Я окончил школу, поступил в институт физкультуры, переехал в общежитие и постарался начисто забыть о своем детстве в детдоме. А с Сергеем Ивановичем мы продолжали оставаться добрыми друзьями. А однажды, за беседой, я показал ему свои дневники, которые вел с раннего детства. Все эти потрепанные общие тетради, с кое-где заскорузлыми от слез страницами… Прочтя кусочек, Сергей Иванович забрал все дневники с собой и прочел их за одну ночь. А наутро, когда мы встретились, он сказал, что покажет их своим приятелям, супружеской паре, владельцам известного издательского дома. А дальше было как в кино, мама. Издатели захотели познакомиться со мной лично, знакомство состоялось, я стал вхож к ним в дом, мы стали общаться на короткой ноге. На основе моих дневников они издали книгу, которая сразу выстрелила. О новом даровании заговорил весь город, а следующие тиражи разлетелись и по соседним странам. Потом была еще одна книга, потом еще… – дневников-то хватало. И так к 30 годам я стал известным писателем, мама. А сегодня, как раз в день своего 30-летия, я закончил свою “юбилейную”, пятую книгу. И мы договорились с супружеской парой моих издателей, что я сегодня же принесу рукопись к ним домой. У них намечается званый ужин – сегодня день рождения не только у меня, но и у жены издателя. Так что я сейчас дописываю свое письмо, мама, запечатываю его в конверт, встаю со скамейки (на меня уже косятся прохожие), бросаю его в ваш ящик и звоню в вашу дверь. И с днем рождения!»
Марс и сникерс
К утру они вышли на равнину. Она простиралась, насколько хватало глаз. Серо-голубая, в цвет деревьев леса, по которому они прошагали последние трое суток. По-прежнему не было ни души, только отчаянно палило зеленое солнце на малиновом небе.
– Сэр, запасы воздуха подходят к концу, приборы показывают 17 процентов.
– Я знаю, Ковальски, знаю.
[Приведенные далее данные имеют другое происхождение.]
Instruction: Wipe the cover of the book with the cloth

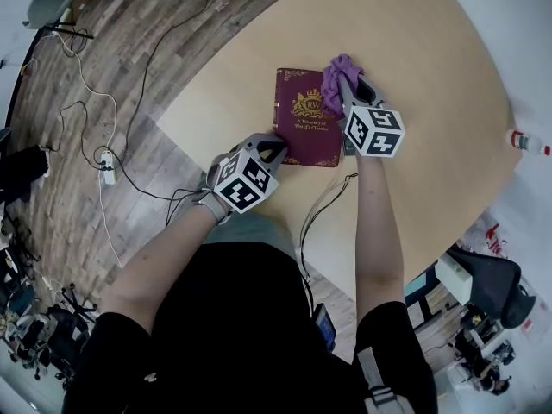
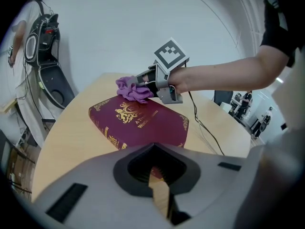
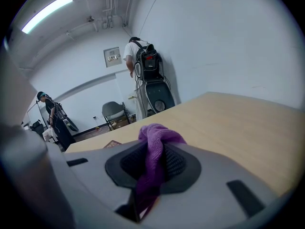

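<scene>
A maroon book [image 1: 304,132] with gold print lies flat on the round tan table [image 1: 431,76]. My right gripper [image 1: 345,89] is shut on a bunched purple cloth [image 1: 336,74], which rests at the book's far right corner. In the right gripper view the cloth [image 3: 155,142] bulges out above the jaws of the right gripper [image 3: 152,161], and only a corner of the book [image 3: 113,144] shows. My left gripper [image 1: 274,149] is at the book's near left corner. In its own view the left gripper [image 2: 155,163] is shut with nothing in it, and the book [image 2: 138,125] and cloth [image 2: 133,89] lie beyond.
A small bottle [image 1: 528,142] stands near the table's right edge. Cables and a power strip [image 1: 107,166] lie on the wood floor at left. A black chair [image 1: 487,283] sits at lower right. A person with a backpack [image 3: 143,70] stands by the far wall.
</scene>
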Tool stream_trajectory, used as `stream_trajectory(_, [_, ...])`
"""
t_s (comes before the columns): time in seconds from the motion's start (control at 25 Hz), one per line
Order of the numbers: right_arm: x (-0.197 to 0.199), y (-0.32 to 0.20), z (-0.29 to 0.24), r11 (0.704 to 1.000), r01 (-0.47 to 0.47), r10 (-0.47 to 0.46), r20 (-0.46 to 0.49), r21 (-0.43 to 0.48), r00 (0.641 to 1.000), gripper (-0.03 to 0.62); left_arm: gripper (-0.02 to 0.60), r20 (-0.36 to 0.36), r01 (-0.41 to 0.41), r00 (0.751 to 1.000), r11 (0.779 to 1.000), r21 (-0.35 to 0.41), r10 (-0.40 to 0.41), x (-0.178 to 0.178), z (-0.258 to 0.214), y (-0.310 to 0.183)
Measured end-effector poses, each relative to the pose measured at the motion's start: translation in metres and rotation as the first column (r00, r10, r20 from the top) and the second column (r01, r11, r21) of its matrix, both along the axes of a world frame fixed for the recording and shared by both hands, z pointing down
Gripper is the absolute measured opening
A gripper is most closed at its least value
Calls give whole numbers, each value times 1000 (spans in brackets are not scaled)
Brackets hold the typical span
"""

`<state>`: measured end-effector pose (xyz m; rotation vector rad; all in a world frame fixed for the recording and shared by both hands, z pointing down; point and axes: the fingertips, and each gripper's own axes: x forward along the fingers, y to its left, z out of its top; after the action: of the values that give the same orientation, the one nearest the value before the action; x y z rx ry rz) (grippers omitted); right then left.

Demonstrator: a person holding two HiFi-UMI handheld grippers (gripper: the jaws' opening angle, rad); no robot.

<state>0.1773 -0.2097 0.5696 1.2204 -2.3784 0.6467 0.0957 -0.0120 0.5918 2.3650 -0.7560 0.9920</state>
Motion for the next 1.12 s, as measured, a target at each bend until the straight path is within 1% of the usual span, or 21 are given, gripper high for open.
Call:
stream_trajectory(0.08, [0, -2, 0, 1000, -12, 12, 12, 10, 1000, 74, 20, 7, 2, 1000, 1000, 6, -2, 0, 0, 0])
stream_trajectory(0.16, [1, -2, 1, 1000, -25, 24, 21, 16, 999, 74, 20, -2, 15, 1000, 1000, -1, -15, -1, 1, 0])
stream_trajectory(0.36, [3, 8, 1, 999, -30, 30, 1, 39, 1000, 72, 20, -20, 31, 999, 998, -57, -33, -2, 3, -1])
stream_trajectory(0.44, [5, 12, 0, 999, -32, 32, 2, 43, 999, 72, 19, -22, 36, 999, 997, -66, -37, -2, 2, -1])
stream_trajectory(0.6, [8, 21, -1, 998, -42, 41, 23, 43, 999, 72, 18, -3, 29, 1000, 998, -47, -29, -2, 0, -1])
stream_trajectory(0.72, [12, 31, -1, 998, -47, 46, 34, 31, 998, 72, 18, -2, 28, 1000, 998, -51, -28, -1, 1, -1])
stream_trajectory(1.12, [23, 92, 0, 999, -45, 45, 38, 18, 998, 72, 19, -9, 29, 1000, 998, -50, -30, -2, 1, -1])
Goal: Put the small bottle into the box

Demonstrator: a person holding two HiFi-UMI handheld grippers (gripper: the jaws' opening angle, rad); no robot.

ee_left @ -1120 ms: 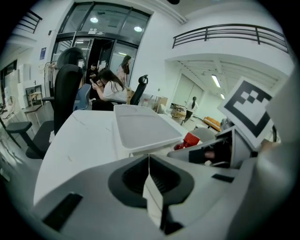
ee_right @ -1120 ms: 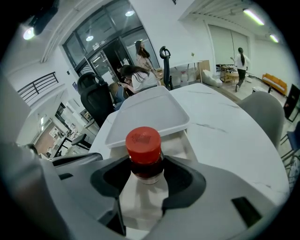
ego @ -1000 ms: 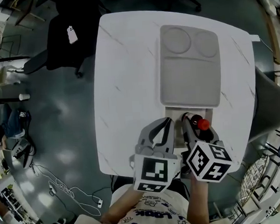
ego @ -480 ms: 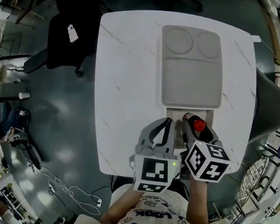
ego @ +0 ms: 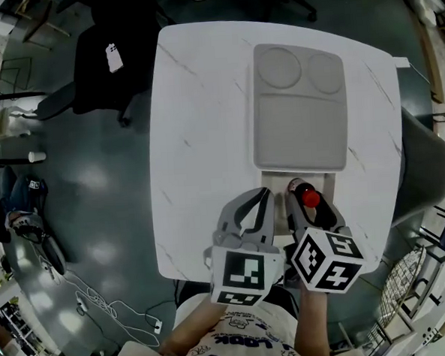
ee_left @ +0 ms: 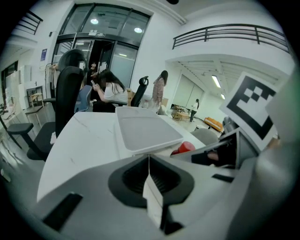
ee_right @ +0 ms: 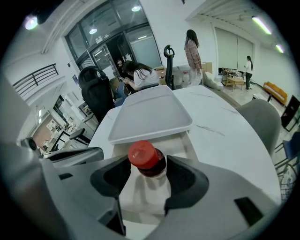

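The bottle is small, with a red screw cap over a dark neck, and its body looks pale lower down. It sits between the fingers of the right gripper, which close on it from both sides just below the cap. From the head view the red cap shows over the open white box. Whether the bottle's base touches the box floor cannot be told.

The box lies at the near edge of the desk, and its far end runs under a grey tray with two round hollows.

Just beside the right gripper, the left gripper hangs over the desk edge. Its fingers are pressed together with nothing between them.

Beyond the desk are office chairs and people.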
Эта адова планета спалит нас к чертям еще до захода солнца. Как опрометчиво было оставлять корабль!
– Сэр…
– Сказал же – не виню тебя. Кто его знает, как бы я сам поступил. Это нештатная ситуация, она не прописана в уставе.
– Сэр, смотрите, слева по курсу грот!
– Ну вот, хоть что-то. Давай-ка подойдем, может, удастся немного восстановить силы. А что это там, вот, возле самого входа в пещеру?
– Сэр, это же… я не верю своим глазам! Это же фантики от шоколадок! От земных шоколадок, сэр! Смотрите, марс, сникерс! Неужели здесь были земляне?!
Ковальски бросился к оберткам, поднял их и начал целовать, пританцовывая на месте. Из грота, подобно языку жабы, ловящей мошку, молниеносно выскочило длинное щупальце, в одно мгновение сграбастало Ковальски и утащило в темноту пещеры. Спустя несколько минут из ее недр не спеша вылетели обертки от марса и сникерса и, снова ровные и совсем не примятые, как осенние листья, легли на поверхность планеты.